The task
Based on the listing below, report how many lines contain the word "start". Nothing but the number, please.

Data provided
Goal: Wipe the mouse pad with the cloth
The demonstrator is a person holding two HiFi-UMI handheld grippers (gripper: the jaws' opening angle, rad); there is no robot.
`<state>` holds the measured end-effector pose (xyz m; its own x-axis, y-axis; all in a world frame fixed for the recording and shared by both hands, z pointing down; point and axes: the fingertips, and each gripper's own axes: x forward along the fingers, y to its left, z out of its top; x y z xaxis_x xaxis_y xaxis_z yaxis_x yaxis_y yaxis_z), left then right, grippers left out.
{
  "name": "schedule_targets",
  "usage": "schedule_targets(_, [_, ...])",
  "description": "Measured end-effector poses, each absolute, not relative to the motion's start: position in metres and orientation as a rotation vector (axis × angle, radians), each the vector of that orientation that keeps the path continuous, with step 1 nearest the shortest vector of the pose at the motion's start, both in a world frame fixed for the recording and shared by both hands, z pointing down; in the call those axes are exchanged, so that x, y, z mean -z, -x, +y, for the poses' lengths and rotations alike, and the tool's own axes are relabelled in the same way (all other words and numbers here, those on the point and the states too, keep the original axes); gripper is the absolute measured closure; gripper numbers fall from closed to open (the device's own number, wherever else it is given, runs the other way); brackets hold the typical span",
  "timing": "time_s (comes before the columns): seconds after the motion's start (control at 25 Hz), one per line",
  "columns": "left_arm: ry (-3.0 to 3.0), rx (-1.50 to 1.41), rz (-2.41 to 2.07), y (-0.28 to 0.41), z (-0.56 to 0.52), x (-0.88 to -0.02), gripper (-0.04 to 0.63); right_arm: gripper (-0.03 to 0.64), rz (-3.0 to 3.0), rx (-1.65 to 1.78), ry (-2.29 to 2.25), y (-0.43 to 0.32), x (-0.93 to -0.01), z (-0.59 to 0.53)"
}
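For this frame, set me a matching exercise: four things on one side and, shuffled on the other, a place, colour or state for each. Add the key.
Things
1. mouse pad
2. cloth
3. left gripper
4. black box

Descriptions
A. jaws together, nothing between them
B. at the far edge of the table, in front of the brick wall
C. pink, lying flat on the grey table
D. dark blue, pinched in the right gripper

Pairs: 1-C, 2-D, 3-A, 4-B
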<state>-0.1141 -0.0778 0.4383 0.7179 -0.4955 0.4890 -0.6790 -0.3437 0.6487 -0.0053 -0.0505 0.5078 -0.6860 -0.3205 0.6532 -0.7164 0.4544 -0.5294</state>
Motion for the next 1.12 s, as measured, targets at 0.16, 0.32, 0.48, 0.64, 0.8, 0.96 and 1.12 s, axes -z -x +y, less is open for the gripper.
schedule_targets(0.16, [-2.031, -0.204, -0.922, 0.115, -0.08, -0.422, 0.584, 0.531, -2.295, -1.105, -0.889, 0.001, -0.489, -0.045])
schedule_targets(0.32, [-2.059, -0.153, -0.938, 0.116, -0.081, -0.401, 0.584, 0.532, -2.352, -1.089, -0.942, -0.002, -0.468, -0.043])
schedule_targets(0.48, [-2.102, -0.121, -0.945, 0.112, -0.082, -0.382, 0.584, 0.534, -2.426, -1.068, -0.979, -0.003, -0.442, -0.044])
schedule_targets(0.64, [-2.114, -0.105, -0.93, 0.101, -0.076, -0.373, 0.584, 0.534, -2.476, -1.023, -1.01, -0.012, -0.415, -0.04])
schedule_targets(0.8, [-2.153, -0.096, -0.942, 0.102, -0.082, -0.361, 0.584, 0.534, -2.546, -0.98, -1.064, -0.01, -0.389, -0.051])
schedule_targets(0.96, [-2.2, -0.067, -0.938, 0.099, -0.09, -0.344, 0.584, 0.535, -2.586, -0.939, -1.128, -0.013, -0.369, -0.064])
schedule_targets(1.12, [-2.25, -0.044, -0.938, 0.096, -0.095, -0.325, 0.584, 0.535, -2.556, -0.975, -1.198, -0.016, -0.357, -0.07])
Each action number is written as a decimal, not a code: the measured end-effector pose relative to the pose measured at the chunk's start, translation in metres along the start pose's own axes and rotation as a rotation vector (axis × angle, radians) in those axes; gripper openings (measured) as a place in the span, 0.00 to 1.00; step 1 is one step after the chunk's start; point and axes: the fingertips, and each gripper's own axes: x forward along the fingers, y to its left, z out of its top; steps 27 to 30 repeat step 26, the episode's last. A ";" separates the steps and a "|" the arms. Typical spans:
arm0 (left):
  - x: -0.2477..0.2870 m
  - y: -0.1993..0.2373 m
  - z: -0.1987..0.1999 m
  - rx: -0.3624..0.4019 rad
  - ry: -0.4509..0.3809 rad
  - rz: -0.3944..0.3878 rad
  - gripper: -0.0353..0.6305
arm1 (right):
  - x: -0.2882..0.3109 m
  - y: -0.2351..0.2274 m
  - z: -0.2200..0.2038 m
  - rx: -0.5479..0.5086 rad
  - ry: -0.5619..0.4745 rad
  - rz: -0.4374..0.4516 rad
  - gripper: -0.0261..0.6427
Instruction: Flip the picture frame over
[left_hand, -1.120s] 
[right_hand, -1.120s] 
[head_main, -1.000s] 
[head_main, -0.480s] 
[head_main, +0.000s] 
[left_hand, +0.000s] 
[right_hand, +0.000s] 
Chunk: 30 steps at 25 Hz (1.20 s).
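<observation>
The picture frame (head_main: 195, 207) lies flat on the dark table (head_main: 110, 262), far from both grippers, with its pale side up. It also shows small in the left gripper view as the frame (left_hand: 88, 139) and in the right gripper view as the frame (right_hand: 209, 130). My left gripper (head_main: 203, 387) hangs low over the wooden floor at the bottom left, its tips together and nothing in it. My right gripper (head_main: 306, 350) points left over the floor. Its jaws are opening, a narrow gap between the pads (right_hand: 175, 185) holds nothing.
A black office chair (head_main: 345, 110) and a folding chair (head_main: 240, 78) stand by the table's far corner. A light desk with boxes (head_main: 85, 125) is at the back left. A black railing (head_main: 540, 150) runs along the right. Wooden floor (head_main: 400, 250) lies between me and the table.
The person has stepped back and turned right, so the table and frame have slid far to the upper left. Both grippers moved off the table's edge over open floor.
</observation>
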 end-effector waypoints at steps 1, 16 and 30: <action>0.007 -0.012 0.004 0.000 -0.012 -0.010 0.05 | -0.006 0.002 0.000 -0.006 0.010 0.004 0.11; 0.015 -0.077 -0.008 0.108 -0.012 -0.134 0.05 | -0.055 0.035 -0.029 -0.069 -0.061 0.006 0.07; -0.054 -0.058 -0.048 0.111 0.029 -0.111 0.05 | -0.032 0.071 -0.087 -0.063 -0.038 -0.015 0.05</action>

Exercise answer
3